Davacı/ karşı davalı karşı davaya cevap dilekçesinde özetle; “Davaya konu 12.02.2014 tarihli Küçükçekmece …… İcra Müdürlüğü’nün …… E. Sayılı dosyası ile 167.056,64_TL faturaya dayalı muavin defter alacağı talep edildiği, ancak davalı/karşı davacı tarafından borca kısmen itiraz edilmiş 17.472,76_TL’lik kısım müvekkile ödenmiştir. Davalı/karşı davacı tarafından dava değerimiz olan 149.583,88_TL lik kısma itiraz edilmiş ve ödenmemiştir. Davalı/karşı davacı tarafından da dilekçesinde açıkça belirttiği gibi işin tamamlandığı tüm ürünlerin eksiksiz olarak teslim edildiği ortadadır. Dolayısı ile müvekkilin faturaya konu hak ettiği tutarın kendisine ödenmemesi açıkça haksızlık olup, iyi niyetten uzaktır. Söz konusu tutarın müvekkile ödenmediği gibi aynı tutar cezai şart adı altında bir de karşı dava ile istenmektedir. Bu nedenle söz konusu talep için davalı/karşı davacının hukuki menfaati olmadığından; işin tam ve eksiksiz olarak yapılmış olmasına rağmen fatura bedelini ödemeyerek, cezai şart tutarını zaten tahsil etmiş olduğundan davalının karşı davası haksız olduğunu, Davalı/karşı davacı şirketin yaşanan gecikme dolayısı ile ile otelin işletmeye geç açıldığını bu nedenle zarara uğradıklarını iddia etmiştir. Ancak bunun kabulü mümkün değildir. Zira yukarıda zikrettiğimiz e-posta yazışmalarında da otelin zaten tamamlanmadığı, halen içerisinde tadilatın sürdüğü, pek çok yerin zeminin dahi tamamlanmadığı hatta bu nedenle müvekkilin de üzerine düşen işler için ölçü alamadığı bellidir. Buna rağmen davalı/karşı davacının otelin geç açıldığından bahisle zarar talep etmesi tarafımızca anlaşılamamıştır. Kaldı ki kesinlikle davayı ve iddiaları kabul anlamına gelmemek üzere; davalı/karşı davacı; karşı dava ile böyle bir talepte bulunmuşsa da buna ilişkin hiçbir delil sunmamıştır. Zararı var ise bile bunun nereden kaynaklandığı belli değildir. Bu nedenle haksız ve mesnetsiz karşı davanın reddini..” savunmuştur.
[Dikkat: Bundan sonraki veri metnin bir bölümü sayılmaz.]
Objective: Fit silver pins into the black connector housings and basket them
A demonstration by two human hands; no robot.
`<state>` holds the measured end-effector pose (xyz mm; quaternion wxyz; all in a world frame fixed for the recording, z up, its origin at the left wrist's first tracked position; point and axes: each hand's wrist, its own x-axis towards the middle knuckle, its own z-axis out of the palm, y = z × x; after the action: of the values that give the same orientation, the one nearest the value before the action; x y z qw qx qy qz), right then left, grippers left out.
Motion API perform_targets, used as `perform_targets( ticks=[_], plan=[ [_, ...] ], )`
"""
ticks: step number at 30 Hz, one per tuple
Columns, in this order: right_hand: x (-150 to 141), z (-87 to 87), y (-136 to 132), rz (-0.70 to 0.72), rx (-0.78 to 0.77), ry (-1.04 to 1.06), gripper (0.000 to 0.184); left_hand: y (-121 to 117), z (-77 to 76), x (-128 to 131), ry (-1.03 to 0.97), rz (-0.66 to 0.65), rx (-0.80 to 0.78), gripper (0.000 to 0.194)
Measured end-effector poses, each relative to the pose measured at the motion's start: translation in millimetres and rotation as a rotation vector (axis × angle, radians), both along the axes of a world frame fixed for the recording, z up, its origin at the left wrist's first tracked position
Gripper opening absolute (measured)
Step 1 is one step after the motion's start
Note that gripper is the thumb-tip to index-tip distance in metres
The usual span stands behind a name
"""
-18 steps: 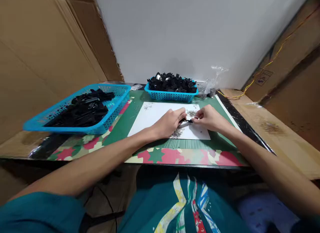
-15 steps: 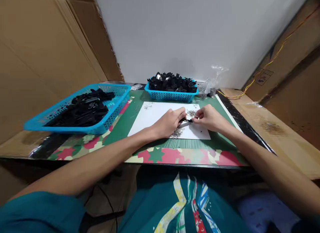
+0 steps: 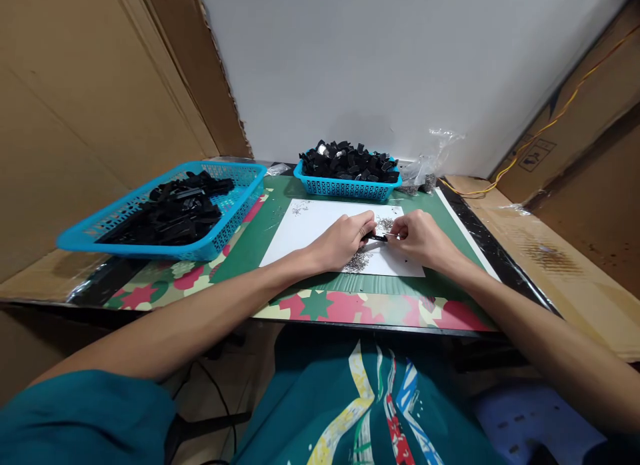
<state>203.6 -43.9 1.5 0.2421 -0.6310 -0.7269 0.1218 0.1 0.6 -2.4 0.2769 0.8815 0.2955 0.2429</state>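
Over the white sheet [image 3: 310, 228], my left hand [image 3: 345, 240] is closed around a small black plastic part [image 3: 379, 238] whose end points to the right. My right hand [image 3: 417, 237] is beside that end, thumb and fingers pinched on a thin metallic piece, too small to name, that reaches toward the part. Below my left hand lies a heap of tiny metal pieces [image 3: 356, 262]. Another small heap of them [image 3: 385, 223] sits behind, between the hands, and a few dark bits [image 3: 299, 208] are scattered at the sheet's far left corner.
A wide blue basket [image 3: 240, 212] with long black parts [image 3: 175, 212] stands at left. Behind the sheet is a smaller blue basket [image 3: 345, 187] heaped with black pieces [image 3: 345, 160]. Clear plastic bags [image 3: 423, 172] lie at back right. Cardboard walls [image 3: 100, 85] flank the table; a yellow cable [image 3: 530, 142] hangs right.
The fingers of my right hand have drawn back slightly from the black part's end, and a thin metallic piece shows between them. My left hand keeps its hold. The camera view has shifted a little.
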Motion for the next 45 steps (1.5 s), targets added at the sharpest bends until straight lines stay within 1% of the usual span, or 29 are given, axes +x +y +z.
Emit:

ASIL DAVA VE KARŞI DAVA İLE İLGİLİ TOPLANAN DELİLLER: Küçükçekmece ….. İcra Müdürlüğünün …. esas sayılı dosyası, sözleşme, sevk irsaliyeleri ve e-mail yazışmaları, ticaret sicil kayıtları, 17/05/2016 tarihli, 13/03/2017 ve 08/05/2018 tarihli bilirkişi raporları ile tüm dosya kapsamı.

Küçükçekmece ….. İcra Müdürlüğü’nün ….. Esas sayılı dosyasının tetkikinde, davacı şirket vekili tarafından 12.02.2014 tarihinde davalı/karşı davacı şirket aleyhime ilamsız icra takibi başlatıldığı, söz konusu icra takibinde 167.056,64 TL asıl alacağın talep edildiği, talep edilen alacağa dayanak olarak, faturaya dayalı muavin defter alacağı gösterilmiş olup, 20.12.2013 tarih ve ….. nolu 336.056,64 TL tutarındaki faturanın dayanak olarak takip dosyasına sunulduğu, davalı-borçluya 19.02.2014 tarihinde Örnek-7 ödeme emri tebliğ edilmiş olup, davalı borçlu vekili aracılığı ile 25.02.2014 tarihinde icra takibine kısmi olarak itiraz edildiği, bu itirazda, müvekkili şirketin dosya alacaklısı yalnızca 17.472,00 TL borcu bulunduğu beyan edilerek, takipte talep edilen borcun 17.472,00 TL tutarındaki kısmı kabul edilmiş olup, bu rakamı aşan borca ve tüm ferileri itiraz edilmiş itiraz üzerine takibin durdurulmasına karar verildiği anlaşılmıştır.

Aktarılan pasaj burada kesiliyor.